How many trail runners keep a training log? I've kept a log since the first day I started running back in 1980. I suppose it may be considered anal-retentive or obsessive-compulsive to keep a log for all those years, but I also don't think I'm alone in keeping a long-standing training and racing log. Some runners I know keep logs, others simply right mileage on a calendar each day.
There are quite a few things I like about training logs. For one, keeping track of time trials over the same route. Most of us have at least some level of competition innate in our being, whether it be competition amongst ourselves, amongst a rival runner, or perhaps against a particular course – be it a training route, or a race. Yesterday I ran a familiar and favorite route of mine in the mountains near my home. I took a friend on the run and said it would take about one hour and 46 minutes. She laughed and said, "Not one hour 45, not 1 hour 40, but 1 hour 46?!" I'd run the route enough to know that the 1:46 was a pretty accurate time estimate, but could be changeable based on weather conditions, or how tired I was. Still I didn't round the time up or down to the nearest five-minute increment.

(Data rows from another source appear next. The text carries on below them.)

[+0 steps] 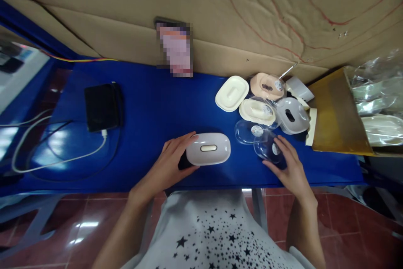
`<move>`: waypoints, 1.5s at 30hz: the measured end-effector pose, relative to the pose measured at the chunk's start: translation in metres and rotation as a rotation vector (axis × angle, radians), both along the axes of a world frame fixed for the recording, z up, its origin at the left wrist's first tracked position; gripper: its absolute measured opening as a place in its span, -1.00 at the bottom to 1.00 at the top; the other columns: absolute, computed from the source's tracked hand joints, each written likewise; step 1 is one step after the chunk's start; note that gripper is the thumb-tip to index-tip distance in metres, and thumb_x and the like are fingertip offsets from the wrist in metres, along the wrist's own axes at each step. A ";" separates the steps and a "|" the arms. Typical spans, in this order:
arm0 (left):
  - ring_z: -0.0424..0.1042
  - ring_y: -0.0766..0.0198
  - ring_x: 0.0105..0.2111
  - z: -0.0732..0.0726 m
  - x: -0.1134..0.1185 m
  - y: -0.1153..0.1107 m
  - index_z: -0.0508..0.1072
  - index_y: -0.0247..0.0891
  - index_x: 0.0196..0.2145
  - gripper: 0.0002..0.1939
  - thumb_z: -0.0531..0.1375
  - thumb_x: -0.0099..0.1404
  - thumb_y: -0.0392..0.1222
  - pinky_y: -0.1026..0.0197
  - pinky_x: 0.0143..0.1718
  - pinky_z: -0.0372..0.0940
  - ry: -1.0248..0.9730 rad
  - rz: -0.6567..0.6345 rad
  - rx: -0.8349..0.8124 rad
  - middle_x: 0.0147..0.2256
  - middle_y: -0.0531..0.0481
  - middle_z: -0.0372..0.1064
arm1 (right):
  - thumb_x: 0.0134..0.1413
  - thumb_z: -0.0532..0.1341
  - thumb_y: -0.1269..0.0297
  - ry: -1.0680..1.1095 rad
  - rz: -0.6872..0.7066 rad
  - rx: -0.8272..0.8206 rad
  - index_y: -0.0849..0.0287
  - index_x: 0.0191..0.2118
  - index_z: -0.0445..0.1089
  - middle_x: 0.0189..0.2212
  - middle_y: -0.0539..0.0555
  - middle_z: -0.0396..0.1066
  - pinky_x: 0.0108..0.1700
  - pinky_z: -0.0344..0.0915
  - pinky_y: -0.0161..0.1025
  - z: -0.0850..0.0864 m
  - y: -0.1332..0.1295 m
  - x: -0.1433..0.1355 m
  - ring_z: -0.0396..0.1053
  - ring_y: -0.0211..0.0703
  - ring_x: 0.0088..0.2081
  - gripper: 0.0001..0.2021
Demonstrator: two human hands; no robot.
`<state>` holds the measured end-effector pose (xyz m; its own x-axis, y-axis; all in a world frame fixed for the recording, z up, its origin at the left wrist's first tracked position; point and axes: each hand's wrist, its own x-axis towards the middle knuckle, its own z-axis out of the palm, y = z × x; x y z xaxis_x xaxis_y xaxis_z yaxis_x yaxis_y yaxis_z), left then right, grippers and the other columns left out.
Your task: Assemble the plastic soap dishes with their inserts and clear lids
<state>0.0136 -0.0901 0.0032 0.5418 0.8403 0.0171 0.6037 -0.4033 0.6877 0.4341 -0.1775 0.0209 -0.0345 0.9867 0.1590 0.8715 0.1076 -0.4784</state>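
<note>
My left hand [168, 162] is closed on the left end of a pale grey-lilac oval plastic dish [222, 155], thumb on the near side and fingers on the far side. An oblong slot with a cream insert marks the dish's middle; it rests on or just above the table. To the right, my right hand [291, 166] grips a clear plastic lid [264, 149] with a round white sticker. Another clear lid [242, 130] with a sticker lies just behind it. Beyond are a cream lidded dish [248, 111], a grey slotted piece [297, 120] and a cream oval tray [231, 92].
A pinkish-beige piece [260, 80] stands at the back of the cluster. At the right, an open cardboard box [330, 113] holds plastic-wrapped parts. A black device [102, 107] with a white cable [72, 160] lies on the blue table [151, 109]. Brown paper [110, 21] covers the back.
</note>
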 end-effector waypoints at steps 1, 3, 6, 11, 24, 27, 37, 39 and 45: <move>0.26 -0.21 0.40 -0.001 0.001 0.000 0.04 0.09 0.53 -0.12 0.38 0.43 -0.09 -0.31 0.35 0.25 -0.001 -0.001 -0.008 0.45 -0.17 0.22 | 0.34 0.39 0.00 0.031 0.024 -0.008 -0.15 0.55 0.10 0.49 0.20 0.20 0.40 0.35 0.35 0.002 0.000 -0.012 0.24 0.26 0.47 -0.21; 0.25 -0.20 0.41 -0.003 0.002 -0.001 -0.01 0.08 0.54 -0.09 0.38 0.44 -0.07 -0.30 0.37 0.22 -0.011 -0.003 -0.019 0.45 -0.17 0.22 | 0.34 0.39 0.02 0.066 0.108 -0.014 -0.18 0.56 0.07 0.50 0.19 0.18 0.39 0.37 0.33 0.004 0.003 -0.040 0.22 0.24 0.47 -0.20; 0.26 -0.20 0.42 -0.007 0.003 -0.004 -0.05 0.08 0.56 -0.04 0.40 0.42 -0.04 -0.30 0.38 0.19 -0.025 0.001 -0.020 0.46 -0.17 0.22 | 0.39 0.36 0.08 0.028 0.299 -0.002 -0.17 0.56 0.09 0.52 0.17 0.14 0.42 0.34 0.31 0.004 0.015 -0.082 0.14 0.21 0.51 -0.25; 0.30 -0.19 0.40 -0.012 0.003 -0.008 -0.11 0.08 0.57 0.01 0.41 0.42 -0.08 -0.34 0.41 0.13 -0.046 -0.022 0.003 0.47 -0.19 0.20 | 0.47 0.27 0.22 -0.101 0.493 0.020 -0.02 0.49 0.24 0.54 0.21 0.11 0.48 0.25 0.24 0.008 0.040 -0.128 -0.03 0.20 0.57 -0.43; 0.25 -0.15 0.43 -0.007 -0.004 -0.005 -0.06 0.12 0.56 -0.01 0.40 0.40 -0.13 -0.30 0.38 0.28 -0.068 0.003 -0.032 0.46 -0.17 0.22 | 0.46 0.26 0.25 -0.073 0.583 -0.095 -0.07 0.52 0.20 0.53 0.22 0.08 0.46 0.28 0.30 0.023 0.060 -0.143 0.00 0.23 0.54 -0.39; 0.23 -0.19 0.44 -0.007 -0.005 -0.005 -0.04 0.13 0.56 0.02 0.45 0.37 -0.07 -0.31 0.37 0.30 -0.045 0.009 -0.047 0.46 -0.18 0.20 | 0.44 0.29 0.17 -0.031 0.582 -0.109 -0.16 0.54 0.16 0.54 0.16 0.06 0.45 0.30 0.32 0.018 0.062 -0.141 0.02 0.22 0.53 -0.35; 0.30 -0.18 0.40 -0.004 -0.004 -0.004 -0.02 0.17 0.56 0.04 0.48 0.35 0.02 -0.31 0.36 0.31 -0.068 0.000 -0.035 0.43 -0.15 0.27 | 0.47 0.25 0.23 -0.150 0.594 -0.094 0.00 0.54 0.18 0.52 0.29 0.09 0.41 0.34 0.29 0.034 0.055 -0.145 0.07 0.30 0.50 -0.38; 0.31 -0.18 0.39 -0.004 -0.004 -0.004 -0.02 0.16 0.56 0.03 0.47 0.36 0.01 -0.31 0.35 0.33 -0.069 -0.003 -0.023 0.42 -0.15 0.28 | 0.47 0.24 0.24 -0.179 0.589 -0.083 0.04 0.53 0.20 0.51 0.32 0.12 0.40 0.35 0.30 0.035 0.054 -0.146 0.10 0.33 0.49 -0.40; 0.33 -0.18 0.38 -0.004 -0.001 -0.002 -0.02 0.17 0.55 0.01 0.46 0.36 0.00 -0.30 0.33 0.33 -0.052 -0.008 -0.014 0.41 -0.14 0.29 | 0.47 0.26 0.21 -0.144 0.630 -0.069 -0.05 0.51 0.22 0.57 0.23 0.02 0.47 0.21 0.39 0.026 0.059 -0.143 -0.01 0.29 0.57 -0.42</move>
<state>0.0126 -0.0924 -0.0007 0.5476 0.8360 0.0337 0.5633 -0.3981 0.7240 0.2910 -0.1190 0.0474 -0.6263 0.7782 0.0463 0.7074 0.5922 -0.3858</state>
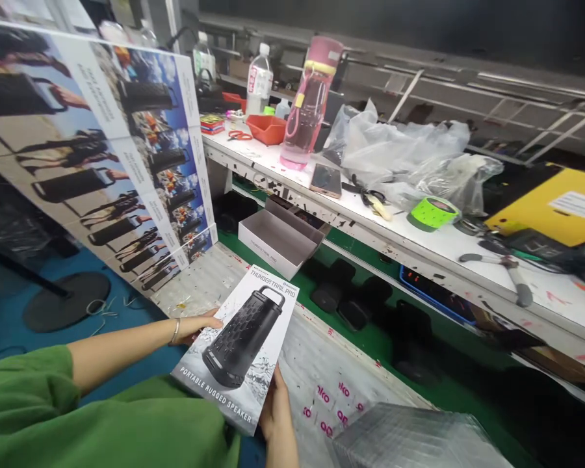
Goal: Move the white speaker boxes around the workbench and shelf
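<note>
A white and grey speaker box (pixel 241 344) with a black speaker printed on its front is held tilted above the lower work surface. My left hand (pixel 197 327) grips its left edge, fingers on the printed face. At the lower right edge, my right hand (pixel 275 406) holds the box from the side, its fingertips partly hidden behind it. Just beyond the held box, an open grey tray-like carton (pixel 277 244) marked with the same product name rests at the far end of the surface. Stacked printed boxes (pixel 141 156) stand like a wall on the left.
A white shelf (pixel 361 208) crosses behind, bearing a pink bottle (pixel 307 104), a phone (pixel 326 180), plastic bags (pixel 400 149), green tape (pixel 431 213) and a yellow box (pixel 550 201). Clear plastic sheets (pixel 409 439) lie at the bottom right. A round black stand base (pixel 67 302) is on the floor.
</note>
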Demonstrator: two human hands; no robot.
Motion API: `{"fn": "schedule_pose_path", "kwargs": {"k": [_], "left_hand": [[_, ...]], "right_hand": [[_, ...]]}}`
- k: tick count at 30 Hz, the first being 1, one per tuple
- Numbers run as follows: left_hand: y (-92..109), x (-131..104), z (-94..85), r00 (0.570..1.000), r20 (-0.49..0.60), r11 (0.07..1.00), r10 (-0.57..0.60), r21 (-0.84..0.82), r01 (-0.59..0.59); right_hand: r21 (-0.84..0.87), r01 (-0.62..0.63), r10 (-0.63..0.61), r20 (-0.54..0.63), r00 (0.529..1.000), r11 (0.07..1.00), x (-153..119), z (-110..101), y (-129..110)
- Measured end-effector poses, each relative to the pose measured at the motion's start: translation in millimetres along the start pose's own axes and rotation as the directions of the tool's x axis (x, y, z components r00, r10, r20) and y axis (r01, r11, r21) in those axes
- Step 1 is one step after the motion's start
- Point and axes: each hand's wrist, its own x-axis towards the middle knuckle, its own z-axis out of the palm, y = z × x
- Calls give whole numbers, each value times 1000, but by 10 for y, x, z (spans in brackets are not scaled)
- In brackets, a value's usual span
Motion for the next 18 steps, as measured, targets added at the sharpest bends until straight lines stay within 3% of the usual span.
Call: {"fn": "schedule_pose_path", "kwargs": {"k": [4, 9, 13, 16, 18], "left_hand": [[-130, -99, 34, 997, -42, 993, 66, -94, -69], [-159, -138, 40, 991, -49, 977, 124, -167, -130], [-87, -131, 27, 996, -22, 978, 90, -186, -92], [-28, -123, 3, 999, 31, 992, 36, -125, -32], [5, -98, -8, 996, 71, 998, 59, -43, -56]], "right_hand": [[-15, -59, 58, -47, 997, 998, -14, -110, -26], [-25, -86, 83, -80, 993, 996, -113, -72, -123], [-97, -135, 134, -16, 991, 986, -203, -32, -392], [-181, -220, 201, -113, 973, 959, -269, -27, -644], [-227, -217, 182, -165, 969, 949, -305, -33, -765]]}}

My running partner thought it was pretty cool that I knew time increments from one point to another point on the route. I also knew the hilly spots and how long they would last, the terrain and when it would change from single-track trail to gravel-strewn road. I knew which spots would be in the trees and therefore quite possibly filled with snow, or ice patches. The run took us 1 hour 51 minutes (I have to admit my runner partner would have done it much faster, but she waited for me at a few points along the way). One of the reasons it was a bit slower was the ice and snow on a section that typically takes 22 minutes, yesterday it took 26. The other minute was probably lost when I was pointing out scenic vistas on the route. After the run, I visited my training log to see if I really was accurate about the 1 hour 46 minute route. I was right on the time. Mentally, I didn't feel bad about the five minutes I was over on yesterday's run, in fact I felt good about the time given the conditions and the fact that I was tired before we started out on the first climb! Logs are good to keep track of weekly mileage. Sometimes during our training we may feel sluggish and don't know why. If we look at our logs we may find an answer. One week we ran 50 miles, the next 70, the next week 70, the next week we struggled to hit 50. Maybe we increased our mileage too fast? Maybe the type of miles was more taxing – i.e., lots of elevation gain. Weekly mileage reports are good when we are racing or preparing for a race that we do every year. We can use our log to track how we prepared for a race and how we felt running the race – did we do enough mileage, or too much? Should we change our training focus for the upcoming season's races? Logs can keep track of not only mileage, but time spent running, or time spent doing other activities like cycling, skiing, snowshoeing, etc. Not only that, we can use our logs to chart notes about the runs we do. How did we feel, how long was the course (or how long do we think it was based on time run – or do we have a GPS watch and know exactly the distance), who we trained with, what shoes we wore, what the weather was like, what we ate on the run. Some people even use logs as their daily journal and include notes about things beyond their runs. Let me know if you keep a log, what type it is, and how long you've been journaling in your log.